Wed Sep 12 18:27:35 EDT 2007

On 12 Sep 2007, at 8:08 pm, rahn at ira.uka.de wrote:

>
>> take 1000 [1..3] still yields [1,2,3]
>
> You can think about take n as: Take as much as possible, but at  
> most n elements. This behavior has some nice properties as turned  
> out by others, but there are some pitfalls.

One of the very nice properties is this:
   for all n >= 0, m >= 0
      take m . take n = take (m+n)
      drop m . drop n = drop (m+n)
And another is this:
   for all xs, n >= 0
      take n xs ++ drop n xs == xs

> length . take n /= const n
>
> in general, instead only
>
> length . take n `elem` map const [0..n]

What we have is
   for all xs, n >= 0
     n <= length xs => length (take n xs) == n

Suppose we had the "unsafe" take.  Would we then have

    length . take n == const n?

NO!  For some xs, (length . take n) xs would be bottom,
while (const n) xs would be n.  As far as I can see, the
strongest statement about length that unsafeTake would
satisfy is

   for all xs, n >= 0
     n <= length xs => length (unsafeTake n xs) == n

which is, mutatis mutandis, the SAME law that applies to the
`take` we already have.

> Therefore head . length n is unsafe for all n, even strict positive  
> ones.

I'm assuming that should have been (head . take n).
The thing is that (head . take n) fails when and only when
(head . unsafeTake n) fails; the only difference is which
function reports the error.

> Moreover, it is easy to produce tricky code.

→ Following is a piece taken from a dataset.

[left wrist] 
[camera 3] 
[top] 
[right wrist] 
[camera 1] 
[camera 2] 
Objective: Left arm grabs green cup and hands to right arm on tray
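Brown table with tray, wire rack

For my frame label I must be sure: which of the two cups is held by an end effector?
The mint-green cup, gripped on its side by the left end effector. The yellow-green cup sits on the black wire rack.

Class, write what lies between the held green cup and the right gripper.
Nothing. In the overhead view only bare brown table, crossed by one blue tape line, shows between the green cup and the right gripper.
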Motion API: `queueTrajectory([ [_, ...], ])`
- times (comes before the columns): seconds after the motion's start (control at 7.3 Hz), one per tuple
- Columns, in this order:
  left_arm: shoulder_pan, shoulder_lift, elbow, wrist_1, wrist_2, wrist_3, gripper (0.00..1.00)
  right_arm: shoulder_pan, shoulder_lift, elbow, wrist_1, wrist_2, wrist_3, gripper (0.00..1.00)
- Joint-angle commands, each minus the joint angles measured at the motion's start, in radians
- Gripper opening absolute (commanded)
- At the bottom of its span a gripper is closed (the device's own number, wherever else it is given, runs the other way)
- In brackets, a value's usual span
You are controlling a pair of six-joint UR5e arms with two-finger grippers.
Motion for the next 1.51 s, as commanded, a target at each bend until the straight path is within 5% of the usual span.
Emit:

Assume you want to  
> know, whether the prefixes of length k are equal and write
>
> pref_eq k xs ys = take k xs == take k ys
>
> This seems to be a straightforward implementation with good  
> properties.
Actually, no, at least not if implemented naively.  (I wonder just how
clever GHC is with this code?  I can't check at the moment.  After
heroic efforts by my sysadmin, I was finally able to install the binary
release of GHC 6.6.1, but (a) it assumes that gcc accepts a -fwrapv
flag, which gcc 3.3.2 (TWW) does not accept, and (b) after patching
that, gcc still chokes on the output of GHC.)

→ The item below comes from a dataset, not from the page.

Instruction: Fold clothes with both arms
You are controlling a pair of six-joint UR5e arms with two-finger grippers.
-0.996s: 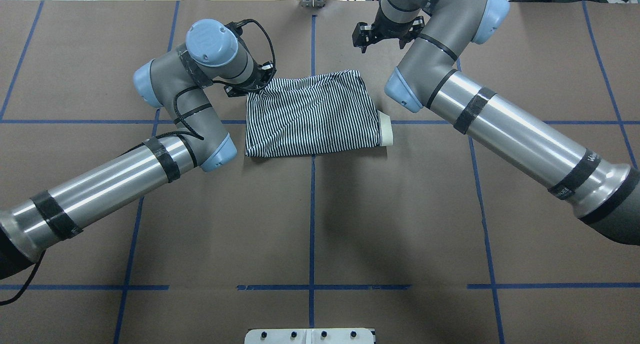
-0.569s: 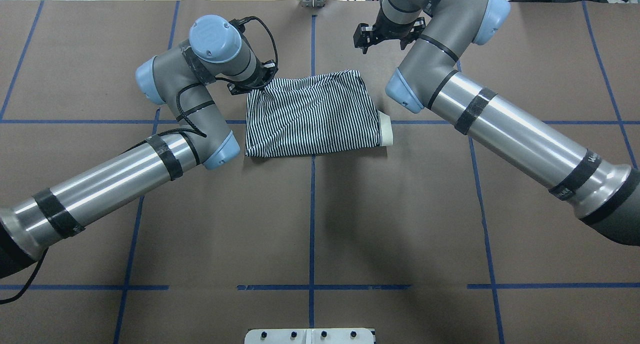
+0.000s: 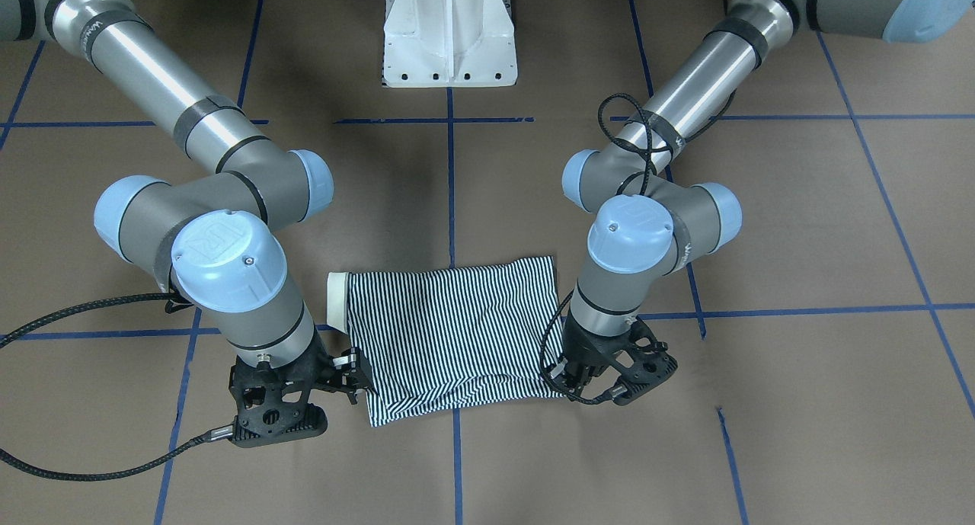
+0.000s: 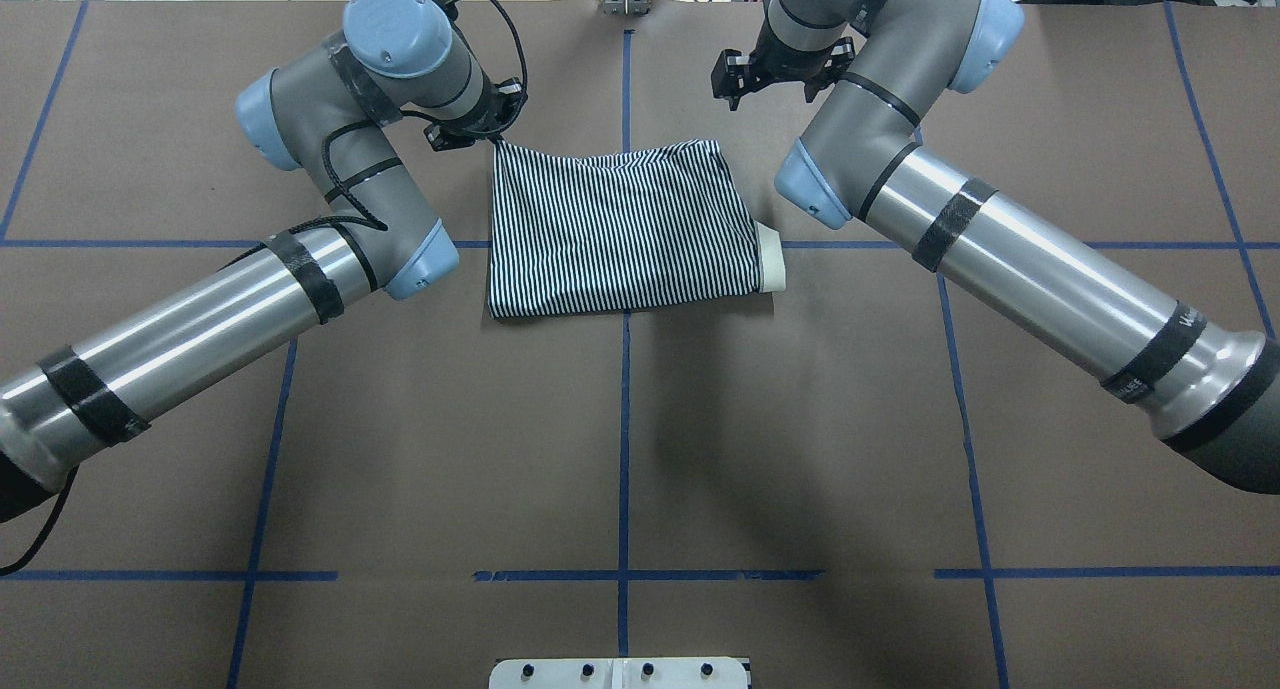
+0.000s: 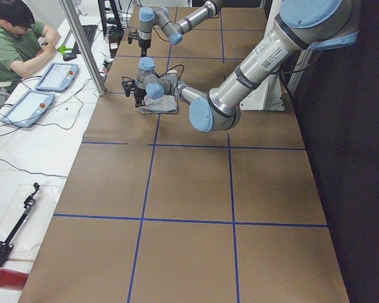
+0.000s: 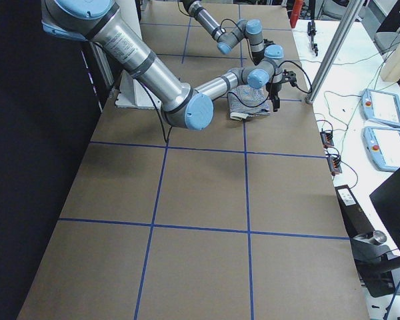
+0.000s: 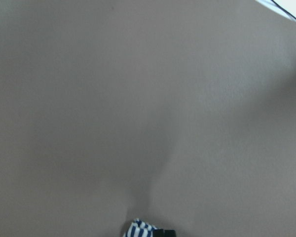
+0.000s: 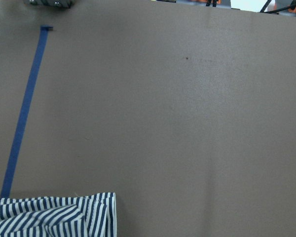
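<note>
As counted across the overhead view, two arms, two grippers and one polo shirt were present on the surface (image 4: pixel 800 419). Left arm (image 4: pixel 200 339) entered from the left. The left gripper (image 4: pixel 485 134) was clamped narrow on the far-left corner of the polo shirt (image 4: pixel 620 229), drawing that corner up to a point. The shirt lay folded into a rough rectangle on the far half of the surface, across the centre blue tape line (image 4: pixel 623 449) and between both grippers. Its fabric showed thin navy-and-white stripes, with a cream collar (image 4: pixel 770 257) protruding at the right edge. Right arm (image 4: pixel 1030 269) entered from the right. The right gripper (image 3: pixel 358 379) stood just beside the far-right corner; whether it was wide or narrow could not be determined.
</note>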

The obvious question is what pref_eq k xs ys *should* do when xs
or ys is not at least k long.  Does it mean "I believe xs and ys
are at least k long: if they are, check their prefixes, if they
aren't, raise an error" or does it mean "xs and ys are at least
k long and their prefixes of length k are equal"?

> Uhh, this is not what everybody expects at first glance. In  
> particular, if
>
> pref_eq k xs ys == False
>
> then *not* necessarily
>
> pref_eq k xs (init ys) == False.
>
> As always, quickCheck is your friend to assure (or reject) such a  
> property.

That is certainly so, but the fundamental issue in this example is
not what take does, but "don't leap into coding a function before
you know what it means".  We've now seen three readings of what
pref_eq means.  In particular,

pref_eq k xs ys = unsafeTake k xs == unsafeTake k ys

would NOT satisfy the law that
	pref_eq k xs ys == False
      => pref_eq k xs (init ys) == False
because pref_eq 2 [1,2] [1,3] == False
     but pref_eq 2 [1,2] [1]   => undefined

So "fixing" take would not, in this case, produce the desired behaviour.